▸ **Recorded information**:

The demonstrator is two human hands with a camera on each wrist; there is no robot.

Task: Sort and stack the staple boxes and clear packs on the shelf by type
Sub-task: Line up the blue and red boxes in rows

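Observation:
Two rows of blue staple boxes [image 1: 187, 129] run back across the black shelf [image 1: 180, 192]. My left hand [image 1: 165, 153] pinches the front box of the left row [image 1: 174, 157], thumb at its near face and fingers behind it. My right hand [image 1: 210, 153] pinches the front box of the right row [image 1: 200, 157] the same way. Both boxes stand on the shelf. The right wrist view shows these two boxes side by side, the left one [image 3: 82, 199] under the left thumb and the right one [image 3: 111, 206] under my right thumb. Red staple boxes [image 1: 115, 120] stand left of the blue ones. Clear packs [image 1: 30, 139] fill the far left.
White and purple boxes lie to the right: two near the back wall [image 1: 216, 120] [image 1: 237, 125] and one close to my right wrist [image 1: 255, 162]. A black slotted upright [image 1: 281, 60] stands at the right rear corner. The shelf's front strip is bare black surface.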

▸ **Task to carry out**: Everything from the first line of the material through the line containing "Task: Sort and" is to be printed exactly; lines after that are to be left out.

▸ **Answer section**:
The demonstrator is two human hands with a camera on each wrist; there is no robot.

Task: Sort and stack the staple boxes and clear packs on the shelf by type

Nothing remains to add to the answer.